Сказал таким тоном, будто это я их задержал, а не они меня.

Я сделал несколько шагов к двери, но вспомнил Алтынай:

 — Справку давайте.

 — Какую справку? — изумился Фрунзик.

 — Что на допросе был с такого-то по такое время.

Юра Борос громко засмеялся:

 — Ну, сынок, был бы ты на настоящем допросе, не то, что про справку, про имя своё забыл бы. Иди, пока цел.

Я обиженно развернулся. И как это у Алтынай получилось? Размазня я, вот что.

 — Стойте! — Фрунзик хлопнул себя по лбу.

 — Что ещё? — с деланным удивлением спросил милиционер-писатель. Будто сам не ожидал, что у коллеги остались какие-то вопросы.

Фрунзик подошёл ко мне:

 — Последний вопрос, где вы, Лех Небов, были с 11 по 13 сентября этого года?

 — Много где. Дома, на работе. На велопрогулке.

 — Свидетели есть?

 — Да.

 — Ладно, когда понадобится, вызовем.

Я уже повернул ручку двери, когда Фрунзик продемонстрировал мне, почему фокус «Забытый факт» эффективен:

 — Кстати, Лех, хреновый ты друг. Денис Лебедев найден мёртвым в туннеле 234-й линии. Предположительная причина смерти — убийство.

6

«Меня отпустили. Лебедев убит» — написал я на бланке и передал телеграфистке.

Представил, как сонная Алтынай открыла дверь почтальону. Из комнаты выплыл строгий папа, но Алтынай прикрикнула на него, чтоб возвращался в спальню — это для неё телеграмма.

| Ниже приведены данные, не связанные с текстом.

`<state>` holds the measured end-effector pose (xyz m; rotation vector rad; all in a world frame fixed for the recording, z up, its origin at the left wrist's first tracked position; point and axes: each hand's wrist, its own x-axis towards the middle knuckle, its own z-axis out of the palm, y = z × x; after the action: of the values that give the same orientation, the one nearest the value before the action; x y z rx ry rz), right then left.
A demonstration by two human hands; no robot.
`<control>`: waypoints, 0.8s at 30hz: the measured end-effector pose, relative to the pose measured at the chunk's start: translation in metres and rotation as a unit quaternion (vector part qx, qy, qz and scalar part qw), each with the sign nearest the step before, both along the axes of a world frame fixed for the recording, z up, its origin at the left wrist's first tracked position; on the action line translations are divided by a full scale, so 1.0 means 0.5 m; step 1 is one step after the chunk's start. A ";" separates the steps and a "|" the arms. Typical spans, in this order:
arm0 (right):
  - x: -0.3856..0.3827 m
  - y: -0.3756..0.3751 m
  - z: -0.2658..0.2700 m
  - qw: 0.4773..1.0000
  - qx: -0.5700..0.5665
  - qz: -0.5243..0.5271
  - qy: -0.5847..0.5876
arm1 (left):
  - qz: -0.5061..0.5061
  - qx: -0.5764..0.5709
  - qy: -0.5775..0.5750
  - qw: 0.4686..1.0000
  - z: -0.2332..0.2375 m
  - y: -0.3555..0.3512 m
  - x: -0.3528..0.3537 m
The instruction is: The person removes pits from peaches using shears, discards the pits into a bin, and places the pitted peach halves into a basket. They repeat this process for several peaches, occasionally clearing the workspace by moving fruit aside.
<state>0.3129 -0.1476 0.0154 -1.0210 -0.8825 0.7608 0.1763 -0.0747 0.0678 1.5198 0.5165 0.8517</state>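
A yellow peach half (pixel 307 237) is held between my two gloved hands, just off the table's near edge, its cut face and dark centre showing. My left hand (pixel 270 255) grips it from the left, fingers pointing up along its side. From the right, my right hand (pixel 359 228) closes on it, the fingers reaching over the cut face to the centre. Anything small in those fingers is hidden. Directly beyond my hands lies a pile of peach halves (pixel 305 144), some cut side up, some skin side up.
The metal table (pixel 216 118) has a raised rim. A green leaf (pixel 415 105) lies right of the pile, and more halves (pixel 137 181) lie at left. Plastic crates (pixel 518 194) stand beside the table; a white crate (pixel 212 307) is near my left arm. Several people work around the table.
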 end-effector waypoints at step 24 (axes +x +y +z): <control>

Да уж, моя любовь ждёт простого сообщения, что я в порядке, а не вестей о смерти, ещё и насильственной.

Я выхватил бланк из пальцев телеграфистки и зачеркнул, оставив краткое: «Меня отпустили».

Снова представил Алтынай:

В воображаемой сцене она одета в одну маечку, едва прикрывающую трусики. Почему не в ночнушку? Не эротично, что ли? Стоит босиком на холодном линолеуме в коридоре. Переминаясь на сквозняке из открытой двери, берёт из рук почтальона телеграфную ленту и читает моё идиотское сообщение из двух слов. Почтальон пялится на её сисечки, просвечивающие сквозь майку.